The following is a summary of selected financial information for Knight Capital as of March 31, 2013 and December 31, 2012, the most recently available public financial information for the company (in millions):

 

     March 31,
2013
     December 31,
2012
 

Total assets

   $ 10,912.8       $ 9,778.4   

Total liabilities

     9,426.8         8,295.9   

Total equity and convertible preferred stock

     1,486.0         1,482.5   

For the three months ended March 31, 2013, Knight Capital reported a net loss of $9.4 million.

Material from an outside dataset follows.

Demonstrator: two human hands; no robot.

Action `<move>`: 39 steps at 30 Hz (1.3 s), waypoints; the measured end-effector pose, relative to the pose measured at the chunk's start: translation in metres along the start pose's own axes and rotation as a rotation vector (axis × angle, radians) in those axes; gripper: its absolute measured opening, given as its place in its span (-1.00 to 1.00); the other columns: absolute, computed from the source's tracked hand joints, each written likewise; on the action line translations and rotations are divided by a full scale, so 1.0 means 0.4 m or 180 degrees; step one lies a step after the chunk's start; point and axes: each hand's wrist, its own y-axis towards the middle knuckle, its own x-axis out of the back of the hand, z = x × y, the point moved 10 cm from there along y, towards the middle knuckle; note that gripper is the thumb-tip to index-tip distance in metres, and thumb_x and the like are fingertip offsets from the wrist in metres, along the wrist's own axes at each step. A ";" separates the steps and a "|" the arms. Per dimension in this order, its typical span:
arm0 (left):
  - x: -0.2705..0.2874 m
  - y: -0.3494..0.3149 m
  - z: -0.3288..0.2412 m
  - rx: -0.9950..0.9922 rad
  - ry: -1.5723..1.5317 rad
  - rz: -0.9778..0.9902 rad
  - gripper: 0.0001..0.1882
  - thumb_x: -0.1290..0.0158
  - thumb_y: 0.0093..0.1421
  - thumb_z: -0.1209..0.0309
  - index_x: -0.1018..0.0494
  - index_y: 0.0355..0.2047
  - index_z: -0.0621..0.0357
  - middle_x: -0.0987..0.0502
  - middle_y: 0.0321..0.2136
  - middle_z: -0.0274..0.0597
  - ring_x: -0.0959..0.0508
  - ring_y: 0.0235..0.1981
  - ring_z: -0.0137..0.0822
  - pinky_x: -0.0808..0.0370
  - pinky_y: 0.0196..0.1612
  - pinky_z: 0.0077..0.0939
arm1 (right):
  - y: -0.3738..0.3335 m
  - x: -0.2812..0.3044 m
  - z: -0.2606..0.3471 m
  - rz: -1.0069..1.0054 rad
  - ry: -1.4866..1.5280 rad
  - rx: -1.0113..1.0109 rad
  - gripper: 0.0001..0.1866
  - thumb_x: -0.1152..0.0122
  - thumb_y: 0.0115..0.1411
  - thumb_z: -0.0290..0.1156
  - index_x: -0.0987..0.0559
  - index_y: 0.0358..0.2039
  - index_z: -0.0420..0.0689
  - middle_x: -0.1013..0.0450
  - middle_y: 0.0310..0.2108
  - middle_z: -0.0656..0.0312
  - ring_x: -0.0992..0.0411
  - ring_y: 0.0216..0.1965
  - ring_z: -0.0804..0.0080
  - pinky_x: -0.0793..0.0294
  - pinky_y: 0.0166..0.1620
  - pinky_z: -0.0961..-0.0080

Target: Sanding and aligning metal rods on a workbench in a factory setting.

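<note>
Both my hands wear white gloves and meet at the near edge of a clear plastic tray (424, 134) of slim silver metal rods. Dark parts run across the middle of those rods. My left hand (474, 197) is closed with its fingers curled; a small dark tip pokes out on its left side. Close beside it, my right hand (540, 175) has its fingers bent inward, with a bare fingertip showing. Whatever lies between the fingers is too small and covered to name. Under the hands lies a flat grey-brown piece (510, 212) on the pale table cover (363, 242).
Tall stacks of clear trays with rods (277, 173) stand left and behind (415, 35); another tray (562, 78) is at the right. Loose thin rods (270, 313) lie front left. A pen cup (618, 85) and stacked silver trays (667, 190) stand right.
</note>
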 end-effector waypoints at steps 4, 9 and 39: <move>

On July 1, 2013, Knight Capital Group, Inc. completed its previously announced merger with GETCO Holding Company, LLC (the merged company referred to as “KCG Holdings, Inc.”). In connection with the consummation of the merger, we received cash consideration of $3.75 per share, or approximately $192 million, with respect to approximately 63% of our holdings in Knight Capital Group, Inc. and stock consideration of one third of a share of KCG Holdings, Inc. common stock for each share of Knight Capital common stock for the remainder of our holdings. As of July 2, 2013, we own approximately 8.5% of KCG Holdings, Inc.

We have separately entered into securities lending transactions with Knight Capital in the normal course of our capital markets activities. At May 31, 2013, the balances of securities borrowed and securities loaned were $6.4 million and $32.2 million, respectively.